For many longtime observers of Indonesian politics, this incremental interpretation of the country’s democratic deficits might be unsatisfactory. Sixteen years into the postauthoritarian era, corruption among political elites shows no sign of abating, and the rights of religious minorities have even declined somewhat under democratic rule. Hence, the notion advanced by many critical scholars that these problems will remain with Indonesia for a long time is at least as plausible as Horowitz’s expectation of democratic dividends.

While Horowitz’s analysis and narrative are admirably comprehensive, some elements of them deserve further inquiry. Analytically, it would have been fruitful to discuss the Indonesian constitution not only through the comparative lens of charter-drafting practices, but also in light of the literature on postauthoritarian civil-military relations. Although Suharto had established a personal autocracy, his rule relied on the continued support of the military. Thus removing the armed forces from politics was an urgent priority for post-Suharto civilians, and the successful completion of the constitutional amendments in 2002 was a critical milestone in this regard. The military sensed this, and therefore rejected the revisions. Horowitz understates the military’s opposition (and the civilian success in overcoming it) when noting that “the armed forces commander … implied that the military would prefer that the 1945 constitution be reinstated in full” (p. 118). As a matter of fact, the commander “recommended” on 30 July 2002 that all amendments adopted since 1998 be annulled, or that a new constitution be written after 2004. If either of these options had come about, the instability of the civilian polity would have persisted, preserving the privileged position of the military. Much to their credit, however, civilian leaders gave the commander only two choices: Either endorse the amendments or be pushed aside. The armed forces [End Page 174] gave in, tilting the civil-military power balance strongly in favor of the civilians.

In narrative terms, Horowitz’s book could have conveyed a clearer sense of the vulnerability of Indonesia’s transition in general and the constitution-drafting process in particular. Occasionally, Horowitz’s account gives the impression that post-Suharto political actors made wellthought-out, rational choices in designing an incrementalist approach to constitution-making that eventually led to the desired outcome. In reality, however, Indonesia came very close to a constitutional breakdown in mid-2001, when President Abdurrahman Wahid tried to disband parliament, ban a major political party, and use the security forces to defend himself against the opposition’s impeachment campaign.

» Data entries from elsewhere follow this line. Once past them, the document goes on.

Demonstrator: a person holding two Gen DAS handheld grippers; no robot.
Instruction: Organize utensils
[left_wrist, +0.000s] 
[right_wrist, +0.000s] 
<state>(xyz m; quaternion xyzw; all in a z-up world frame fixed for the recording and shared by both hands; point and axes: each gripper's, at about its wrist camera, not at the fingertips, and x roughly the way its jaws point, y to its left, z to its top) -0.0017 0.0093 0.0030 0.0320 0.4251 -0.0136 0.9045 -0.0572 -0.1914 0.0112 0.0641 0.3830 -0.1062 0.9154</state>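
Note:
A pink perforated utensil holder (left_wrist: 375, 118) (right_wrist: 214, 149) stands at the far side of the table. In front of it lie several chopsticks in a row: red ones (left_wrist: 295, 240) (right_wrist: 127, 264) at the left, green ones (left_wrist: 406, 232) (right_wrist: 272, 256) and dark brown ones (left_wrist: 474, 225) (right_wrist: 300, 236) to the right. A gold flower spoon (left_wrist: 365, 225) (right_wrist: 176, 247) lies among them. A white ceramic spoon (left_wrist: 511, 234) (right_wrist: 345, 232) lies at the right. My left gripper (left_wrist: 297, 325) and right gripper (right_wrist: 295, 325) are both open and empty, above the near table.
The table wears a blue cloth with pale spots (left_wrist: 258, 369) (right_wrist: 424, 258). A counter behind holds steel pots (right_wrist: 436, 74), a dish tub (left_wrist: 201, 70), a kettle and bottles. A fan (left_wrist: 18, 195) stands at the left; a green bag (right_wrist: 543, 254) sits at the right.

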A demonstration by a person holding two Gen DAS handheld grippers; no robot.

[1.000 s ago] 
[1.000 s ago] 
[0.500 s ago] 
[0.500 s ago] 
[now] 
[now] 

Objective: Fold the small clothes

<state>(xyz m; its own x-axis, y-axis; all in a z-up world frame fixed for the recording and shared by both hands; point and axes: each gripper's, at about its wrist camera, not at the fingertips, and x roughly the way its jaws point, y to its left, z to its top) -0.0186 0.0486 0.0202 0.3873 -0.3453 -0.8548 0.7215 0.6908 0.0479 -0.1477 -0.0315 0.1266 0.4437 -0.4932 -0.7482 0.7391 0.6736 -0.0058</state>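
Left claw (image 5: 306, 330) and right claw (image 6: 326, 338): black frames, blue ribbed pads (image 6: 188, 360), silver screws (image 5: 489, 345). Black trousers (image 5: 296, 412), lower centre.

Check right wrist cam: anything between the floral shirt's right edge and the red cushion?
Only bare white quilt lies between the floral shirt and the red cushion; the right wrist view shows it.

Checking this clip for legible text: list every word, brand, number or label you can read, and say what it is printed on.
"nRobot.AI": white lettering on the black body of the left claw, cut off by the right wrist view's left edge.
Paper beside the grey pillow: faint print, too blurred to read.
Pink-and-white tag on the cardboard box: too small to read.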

Arguably, it was only this experience of near failure of the democratic transition that convinced the elite that wide-ranging reform was unavoidable. Wahid’s disastrous presidency, and its collapse in 2001, drove home the point that the head of state needed a strong popular mandate drawn from a direct election; that a constitutional court had to be created to watch over future impeachment proceedings; and that the relationship among the executive, the legislature, and the judiciary had to be redefined. It is difficult to judge how the Indonesian constitution would have evolved had the much less combative Megawati Sukarnoputri, and not Wahid, become president in 1999. But without Wahid’s dramatic demonstration that the status quo was unworkable, it is unlikely that the reform drive of the Indonesian elite would have been so forceful.

Overall, however, Horowitz’s book is the best to appear so far on Indonesia’s surprising emergence as one of the great democratic success stories of the last two decades. It is also the first book-length study on Indonesia by a leading comparative political scientist—adding a muchneeded conceptual perspective to the more country-specific accounts produced by Indonesia experts. With its measured and well-argued assessment of Indonesia’s long-term democratic progress, Horowitz’s book provides an important counterweight to the critical literature on the country’s political shortcomings published in recent years. Horowitz does not deny the existence of these deficiencies, but he manages to explain why Indonesia has nevertheless succeeded in building a durable democratic system when so many other young democracies have foundered. In doing so, Horowitz has put Indonesia on the map of comparative political science and, more specifically, of the study of democratization—a map that has excluded this highly complex and geopolitically important Muslim democracy for too long. [End Page 175]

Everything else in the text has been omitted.